掩下心底的疑虑,她故意冷声道:「你不必劝我,即便国公府再好,我也不想在这里多待片刻。」
琥珀闻言,无奈地摇了摇头,走出去,带上房门。
而后,传来一声清脆的落锁声。
晌午时,那婢女果然又来送饭,且还信守承诺,带了一盒愈疗的膏药。
容因冷眼看着她替自己上药,突然开口道:「你不讲这绳索解开,涂了也是无用。」
琥珀手一顿,很快又笑起来:「无妨,那奴婢便替您多涂几次。」
碰了个软钉子。
容因眼中划过一抹暗芒。
怪不得能被曹宣选来看顾她,这婢女可不如她表现出来得那样憨直,什么该做,什么不该做,心里透亮。

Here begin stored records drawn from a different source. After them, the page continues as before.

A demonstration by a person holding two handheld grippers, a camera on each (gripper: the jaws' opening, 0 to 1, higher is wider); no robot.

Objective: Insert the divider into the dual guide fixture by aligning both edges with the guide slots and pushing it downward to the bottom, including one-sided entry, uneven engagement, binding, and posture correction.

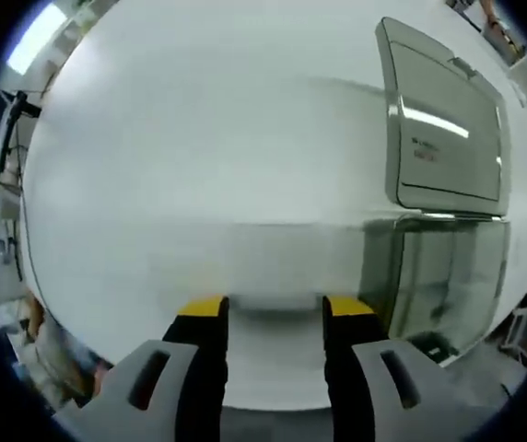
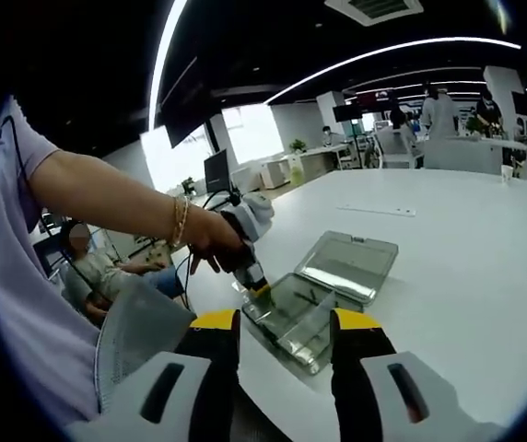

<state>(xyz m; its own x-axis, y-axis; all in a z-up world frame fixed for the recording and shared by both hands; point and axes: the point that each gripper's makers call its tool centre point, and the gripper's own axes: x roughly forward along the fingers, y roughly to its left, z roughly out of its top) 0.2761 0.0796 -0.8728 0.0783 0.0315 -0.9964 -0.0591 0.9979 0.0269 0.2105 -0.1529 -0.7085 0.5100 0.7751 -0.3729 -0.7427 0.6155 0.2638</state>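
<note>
My left tongs hang released over the bare white surface; the right tongs gape too, grasping nothing. The clear box lies just beyond them, lid flung open. The divider is probably the plate inside. Grabbing it off-centre could tilt it, so one edge enters first and binds

A hinged box lay open on the surface, its lid flat behind the tray. The left gripper touched the tray's near-left edge; the right gripper hung just before it.
</note>
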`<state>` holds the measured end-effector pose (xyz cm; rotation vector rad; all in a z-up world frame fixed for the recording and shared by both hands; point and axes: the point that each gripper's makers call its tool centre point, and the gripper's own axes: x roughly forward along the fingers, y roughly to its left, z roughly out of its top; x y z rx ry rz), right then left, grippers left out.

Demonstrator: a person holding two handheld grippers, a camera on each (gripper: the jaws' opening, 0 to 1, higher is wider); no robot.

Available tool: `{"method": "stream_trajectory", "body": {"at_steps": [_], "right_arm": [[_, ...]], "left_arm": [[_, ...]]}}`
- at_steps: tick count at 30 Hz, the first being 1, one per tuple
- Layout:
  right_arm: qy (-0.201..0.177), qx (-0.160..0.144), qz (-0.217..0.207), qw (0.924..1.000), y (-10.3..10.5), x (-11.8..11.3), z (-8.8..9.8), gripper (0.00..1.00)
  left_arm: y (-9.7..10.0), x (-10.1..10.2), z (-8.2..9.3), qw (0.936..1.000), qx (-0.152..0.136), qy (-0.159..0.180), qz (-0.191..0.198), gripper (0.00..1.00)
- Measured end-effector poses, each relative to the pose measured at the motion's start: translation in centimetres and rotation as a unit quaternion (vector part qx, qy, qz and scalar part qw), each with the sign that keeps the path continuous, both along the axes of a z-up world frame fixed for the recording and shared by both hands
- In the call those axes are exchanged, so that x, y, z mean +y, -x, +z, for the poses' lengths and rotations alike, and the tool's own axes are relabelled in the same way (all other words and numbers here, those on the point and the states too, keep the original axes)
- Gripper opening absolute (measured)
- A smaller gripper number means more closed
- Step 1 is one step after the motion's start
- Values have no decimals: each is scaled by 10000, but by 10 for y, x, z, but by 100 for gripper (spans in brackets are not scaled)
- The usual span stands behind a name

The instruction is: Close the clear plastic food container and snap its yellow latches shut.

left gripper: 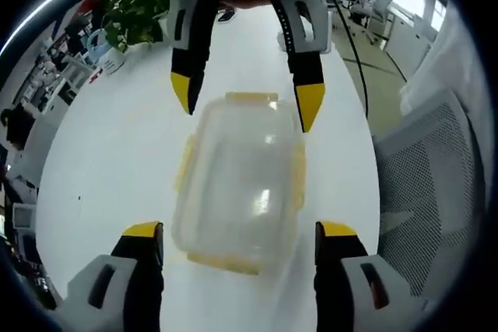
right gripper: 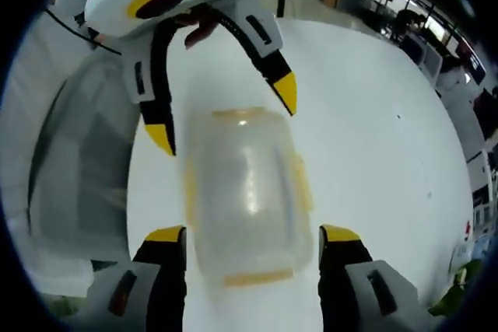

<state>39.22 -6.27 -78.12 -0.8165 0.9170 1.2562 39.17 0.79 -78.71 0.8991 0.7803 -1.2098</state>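
A clear plastic container (left gripper: 241,180) with its lid on lies on the white table (left gripper: 109,161). Yellow latches run along its sides and both ends; I cannot tell whether they are snapped down. My left gripper (left gripper: 241,232) is open, its yellow-tipped jaws straddling the near end of the box. Facing it from the far end, my right gripper (left gripper: 246,100) is also open, tips just above that end's latch. In the right gripper view the container (right gripper: 245,192) sits between the right gripper's (right gripper: 253,235) jaws, with the left gripper (right gripper: 224,114) open opposite.
A grey mesh chair (left gripper: 436,169) stands beside the table's right edge and appears again as the chair (right gripper: 78,153). At the far left is a potted plant (left gripper: 136,13). A black cable (left gripper: 350,36) runs along the far right edge. Office desks lie beyond.
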Motion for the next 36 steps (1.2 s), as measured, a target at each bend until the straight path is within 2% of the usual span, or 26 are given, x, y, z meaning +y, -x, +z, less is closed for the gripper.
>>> {"method": "stream_trajectory", "body": {"at_steps": [22, 30, 36], "right_arm": [[149, -207, 210, 9995, 5, -4, -21, 77], [297, -372, 305, 9984, -1, -5, -29, 74], [242, -299, 280, 9989, -1, -5, -29, 74]], "left_arm": [[-3, -2, -24, 9991, 82, -305, -282, 85], [-7, 1, -28, 9985, 103, -409, -358, 81], [-9, 2, -32, 9982, 180, -488, -295, 81]]}}
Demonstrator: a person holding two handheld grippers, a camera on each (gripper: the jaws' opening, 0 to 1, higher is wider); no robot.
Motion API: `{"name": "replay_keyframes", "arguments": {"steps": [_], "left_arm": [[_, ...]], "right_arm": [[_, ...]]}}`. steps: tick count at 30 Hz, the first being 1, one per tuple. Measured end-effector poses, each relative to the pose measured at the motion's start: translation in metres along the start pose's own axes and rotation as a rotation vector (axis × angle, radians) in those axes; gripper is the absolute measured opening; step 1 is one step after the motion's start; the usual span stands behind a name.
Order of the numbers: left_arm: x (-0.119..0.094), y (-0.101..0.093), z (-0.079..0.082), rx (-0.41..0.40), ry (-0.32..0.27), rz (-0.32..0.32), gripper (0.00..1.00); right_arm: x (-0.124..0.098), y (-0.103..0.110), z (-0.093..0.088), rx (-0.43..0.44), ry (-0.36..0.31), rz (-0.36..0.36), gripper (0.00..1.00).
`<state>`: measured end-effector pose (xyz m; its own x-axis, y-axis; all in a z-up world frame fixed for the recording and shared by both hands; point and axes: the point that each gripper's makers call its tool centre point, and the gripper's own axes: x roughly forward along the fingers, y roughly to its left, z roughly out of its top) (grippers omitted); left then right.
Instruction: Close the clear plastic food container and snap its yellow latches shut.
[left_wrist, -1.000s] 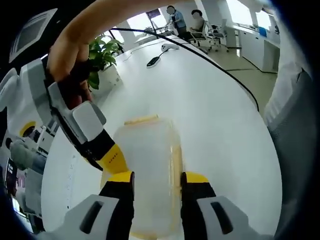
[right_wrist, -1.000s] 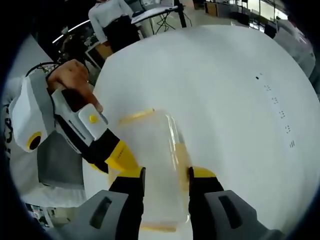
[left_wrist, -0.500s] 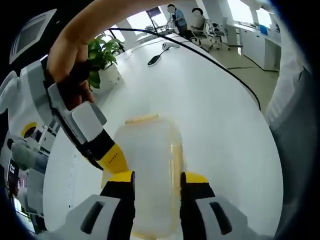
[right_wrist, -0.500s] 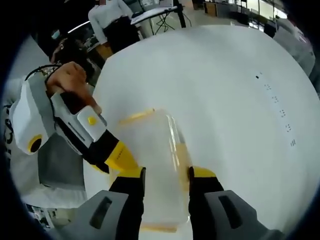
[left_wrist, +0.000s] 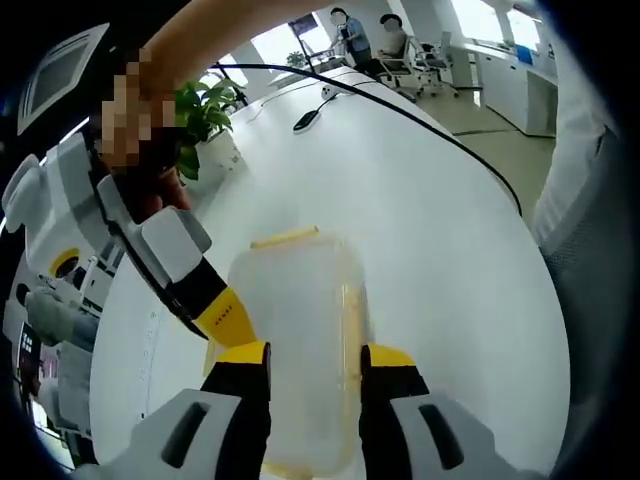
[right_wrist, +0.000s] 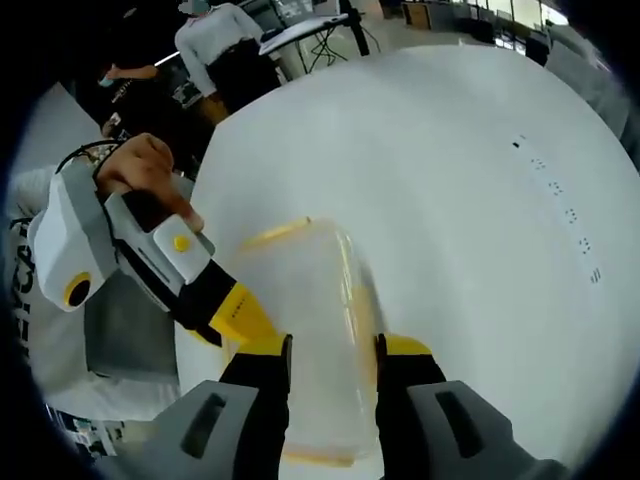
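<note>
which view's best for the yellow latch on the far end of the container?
Left gripper view: the far yellow latch sits flat-on, unobstructed, at the clear container's end. Right gripper view shows the same latch too, but tilted and fainter.

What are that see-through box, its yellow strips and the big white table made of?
The food container looks like frosted translucent plastic: the table shows through it, cloudy. Its yellow latches seem opaque plastic with a matte look. The table appears to be a smooth white laminate or painted top with a soft sheen; which one can't be told.
</note>
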<state>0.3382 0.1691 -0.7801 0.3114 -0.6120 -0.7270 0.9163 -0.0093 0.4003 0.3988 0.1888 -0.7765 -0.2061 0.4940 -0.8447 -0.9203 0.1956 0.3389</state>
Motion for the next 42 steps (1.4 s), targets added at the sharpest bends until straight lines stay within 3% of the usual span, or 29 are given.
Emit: {"name": "replay_keyframes", "arguments": {"steps": [17,23,34,39,42], "left_arm": [[-0.001,-0.002,0.0,0.003,0.0,0.003,0.29],[-0.004,0.0,0.003,-0.06,-0.025,-0.014,0.29],[-0.012,0.003,-0.001,-0.095,-0.012,-0.007,0.3],[-0.021,0.008,-0.003,-0.149,-0.018,-0.001,0.39],[-0.025,0.014,-0.008,-0.137,-0.007,0.022,0.42]], "right_arm": [[-0.002,0.001,-0.01,-0.042,-0.027,-0.007,0.31],[-0.003,0.003,-0.01,-0.082,-0.051,-0.027,0.31],[-0.006,0.002,-0.011,-0.113,-0.048,-0.08,0.34],[-0.01,0.005,-0.008,-0.109,-0.072,-0.092,0.35],[-0.015,0.008,-0.007,-0.11,-0.094,-0.096,0.36]]}}
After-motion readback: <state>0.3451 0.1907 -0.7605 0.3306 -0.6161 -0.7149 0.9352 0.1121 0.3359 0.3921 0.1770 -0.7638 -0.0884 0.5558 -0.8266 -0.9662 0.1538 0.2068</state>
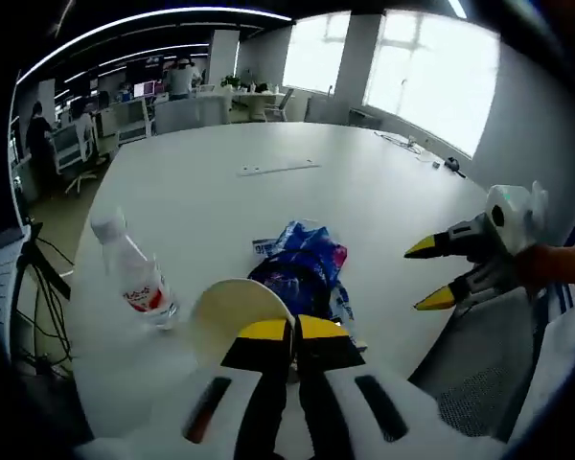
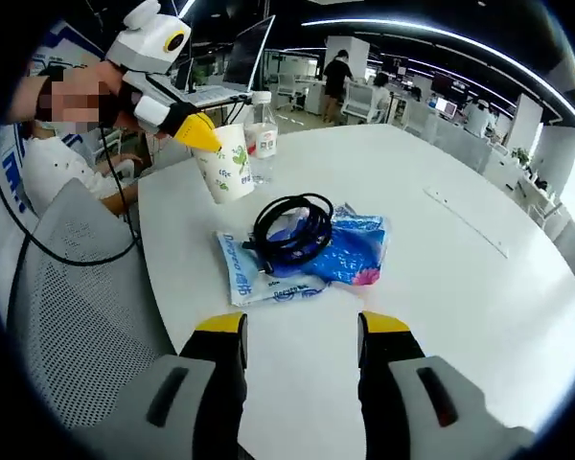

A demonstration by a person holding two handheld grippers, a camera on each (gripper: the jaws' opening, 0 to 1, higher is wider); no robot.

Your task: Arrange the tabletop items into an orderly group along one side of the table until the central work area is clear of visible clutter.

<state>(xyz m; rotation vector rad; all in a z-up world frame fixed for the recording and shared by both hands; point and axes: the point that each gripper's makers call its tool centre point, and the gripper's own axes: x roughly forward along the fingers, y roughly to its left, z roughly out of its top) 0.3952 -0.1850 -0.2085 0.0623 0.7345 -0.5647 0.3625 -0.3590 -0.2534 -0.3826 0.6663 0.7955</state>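
Left gripper view looks across a round white table (image 1: 268, 201), where the left gripper (image 1: 294, 331) has its yellow-tipped jaws pinched together on the rim of a paper cup (image 1: 238, 316) near the table's near edge. Just to the cup's left stands a clear water bottle (image 1: 134, 273) with a red label, tilted in this view. Behind the cup lies a blue snack bag (image 1: 307, 254) with a coiled black cable on it. The right gripper (image 1: 431, 273) comes in from the right with a clear gap between its jaws, nothing in them, hanging off the table's edge over a grey mesh chair (image 1: 479, 374). Right gripper view shows its own jaws (image 2: 302, 326) standing wide apart above the bare tabletop, pointed at the black cable (image 2: 292, 230) coiled on top of the bag (image 2: 350, 244) and a flat blue wipes packet (image 2: 254, 273). Beyond them the cup (image 2: 227, 163) stands upright in the left gripper's (image 2: 196, 132) grip, with the bottle (image 2: 261, 134) just beside it near the table's edge.
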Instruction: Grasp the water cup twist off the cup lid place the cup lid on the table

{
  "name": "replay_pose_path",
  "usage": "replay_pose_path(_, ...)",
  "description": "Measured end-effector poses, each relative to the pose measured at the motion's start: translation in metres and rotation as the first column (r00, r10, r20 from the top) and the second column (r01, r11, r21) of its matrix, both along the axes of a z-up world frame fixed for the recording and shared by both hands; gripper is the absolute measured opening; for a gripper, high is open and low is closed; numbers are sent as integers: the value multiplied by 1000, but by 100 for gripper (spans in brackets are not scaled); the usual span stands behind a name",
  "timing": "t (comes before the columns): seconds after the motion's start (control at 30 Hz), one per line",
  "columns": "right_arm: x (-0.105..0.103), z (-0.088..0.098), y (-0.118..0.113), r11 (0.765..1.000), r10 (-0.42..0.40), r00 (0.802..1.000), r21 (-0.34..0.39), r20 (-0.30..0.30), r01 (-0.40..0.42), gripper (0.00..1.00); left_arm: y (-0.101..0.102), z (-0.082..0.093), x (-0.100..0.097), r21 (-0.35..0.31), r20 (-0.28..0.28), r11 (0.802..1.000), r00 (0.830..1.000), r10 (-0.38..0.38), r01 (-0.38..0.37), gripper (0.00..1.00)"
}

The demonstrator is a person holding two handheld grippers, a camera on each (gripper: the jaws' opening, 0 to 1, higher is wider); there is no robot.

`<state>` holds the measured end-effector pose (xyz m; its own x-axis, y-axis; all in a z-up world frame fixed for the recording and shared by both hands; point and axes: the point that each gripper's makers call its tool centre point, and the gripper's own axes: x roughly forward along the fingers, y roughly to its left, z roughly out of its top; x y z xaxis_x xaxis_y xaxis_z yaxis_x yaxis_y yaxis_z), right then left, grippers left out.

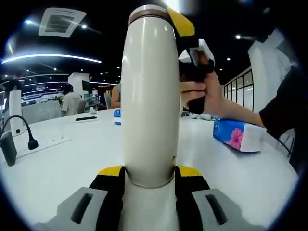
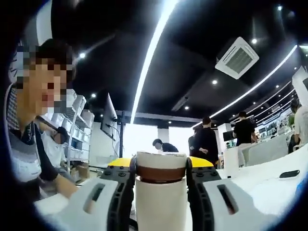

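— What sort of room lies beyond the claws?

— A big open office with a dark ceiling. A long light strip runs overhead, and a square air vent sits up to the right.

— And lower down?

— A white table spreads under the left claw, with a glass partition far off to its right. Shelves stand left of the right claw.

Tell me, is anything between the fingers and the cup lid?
No. The right gripper already has its fingers around the lid, and the left gripper holds the cup low down. Nothing sits between.
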<state>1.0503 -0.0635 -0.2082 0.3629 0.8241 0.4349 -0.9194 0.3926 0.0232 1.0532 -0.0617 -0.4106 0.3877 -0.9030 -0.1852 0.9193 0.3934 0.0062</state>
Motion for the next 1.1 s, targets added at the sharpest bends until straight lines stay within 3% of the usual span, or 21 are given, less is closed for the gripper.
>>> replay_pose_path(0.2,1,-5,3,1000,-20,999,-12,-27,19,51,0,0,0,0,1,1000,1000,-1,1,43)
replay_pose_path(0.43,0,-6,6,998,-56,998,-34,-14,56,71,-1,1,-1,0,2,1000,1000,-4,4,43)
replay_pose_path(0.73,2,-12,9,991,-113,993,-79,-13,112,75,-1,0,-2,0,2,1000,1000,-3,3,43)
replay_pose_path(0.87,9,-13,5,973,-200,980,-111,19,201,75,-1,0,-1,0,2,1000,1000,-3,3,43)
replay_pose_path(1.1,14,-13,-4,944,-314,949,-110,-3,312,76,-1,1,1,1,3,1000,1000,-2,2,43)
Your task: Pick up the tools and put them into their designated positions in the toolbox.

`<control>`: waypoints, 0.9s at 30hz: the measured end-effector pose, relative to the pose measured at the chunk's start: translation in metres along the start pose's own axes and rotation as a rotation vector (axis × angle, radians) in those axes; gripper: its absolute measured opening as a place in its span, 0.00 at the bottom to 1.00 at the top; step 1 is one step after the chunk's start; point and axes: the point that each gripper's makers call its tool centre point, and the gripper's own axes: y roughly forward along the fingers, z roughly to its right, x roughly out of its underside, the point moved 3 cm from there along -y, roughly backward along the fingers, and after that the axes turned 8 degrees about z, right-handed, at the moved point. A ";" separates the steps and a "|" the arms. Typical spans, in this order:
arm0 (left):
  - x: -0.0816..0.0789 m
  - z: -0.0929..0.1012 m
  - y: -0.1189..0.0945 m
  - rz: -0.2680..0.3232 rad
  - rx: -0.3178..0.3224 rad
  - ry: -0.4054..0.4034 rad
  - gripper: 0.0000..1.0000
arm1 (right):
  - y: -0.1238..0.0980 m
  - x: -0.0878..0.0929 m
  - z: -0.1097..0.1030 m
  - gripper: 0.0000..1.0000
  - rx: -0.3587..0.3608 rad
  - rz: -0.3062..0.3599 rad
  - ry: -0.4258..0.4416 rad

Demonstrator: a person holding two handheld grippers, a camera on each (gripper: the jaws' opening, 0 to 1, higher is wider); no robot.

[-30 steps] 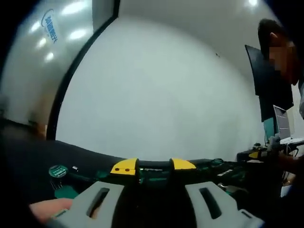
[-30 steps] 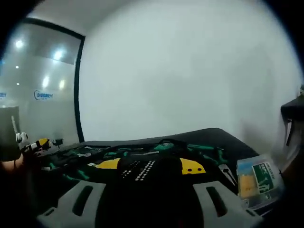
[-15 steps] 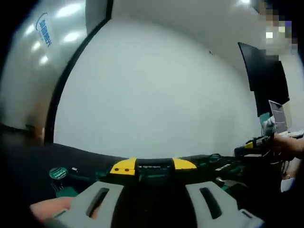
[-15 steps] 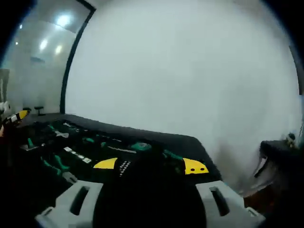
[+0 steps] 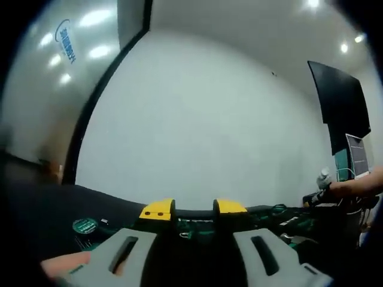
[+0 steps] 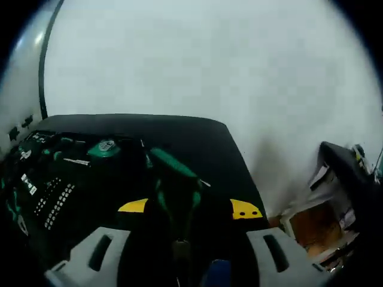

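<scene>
Where the right gripper [image 6: 190,208] meets the dark table [image 6: 179,134], little detail resolves: its yellow-tipped jaws stand wide apart with nothing gripped, and between them lies a green-handled tool [image 6: 175,179], blurred, its long axis running from the camera away toward the upper left; its exact type cannot be told, nor whether the jaws touch it. Left of it sits the open toolbox [image 6: 42,179], cut off by the view's edge, green tools and rows of small sockets faint inside. A round green piece [image 6: 105,147] lies beyond. Compared with half a second ago, this view has dipped toward the table and the tool now sits between the jaws. In the left gripper view, the left gripper [image 5: 192,208] also stands open and empty, low over the table edge; a fingertip [image 5: 69,266] shows at bottom left, partly hidden by the jaw mount. A green disc [image 5: 84,225] lies left. At right a hand [image 5: 353,186] now shows, lower than before, before a dark monitor [image 5: 341,107].
</scene>
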 end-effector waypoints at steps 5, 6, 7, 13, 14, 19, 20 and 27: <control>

才消停了一会儿,容因忽然又道:「我要小解,你也要这么捆着我么?」
琥珀将药膏收好,站起身,从善如流地道:「姑娘莫怪,婢子也做不了主,若您实在受不住,婢女便想法子将大公子叫来,您问过他同意,婢子便能替您将这绳索解开了。」
「你不必拿他来压我」,容因讥诮道。
顿了顿,她突然又意味不明地笑起来:「你先前不是还说要我应了他?你猜,若我遂了他的意,入了府,日后还会不会记得你我还有今日的缘分?」
琥珀心头一跳,抬头看向眼前这个言笑晏晏的女子。
合欢色的帐子使照进来的光线变得错落,明暗交迭。
她坐在暗影中,越发显得身姿纤细,娇弱可怜。
然而就是这样柔弱的女子,却在刚刚那一瞬间,让她不由心生畏惧。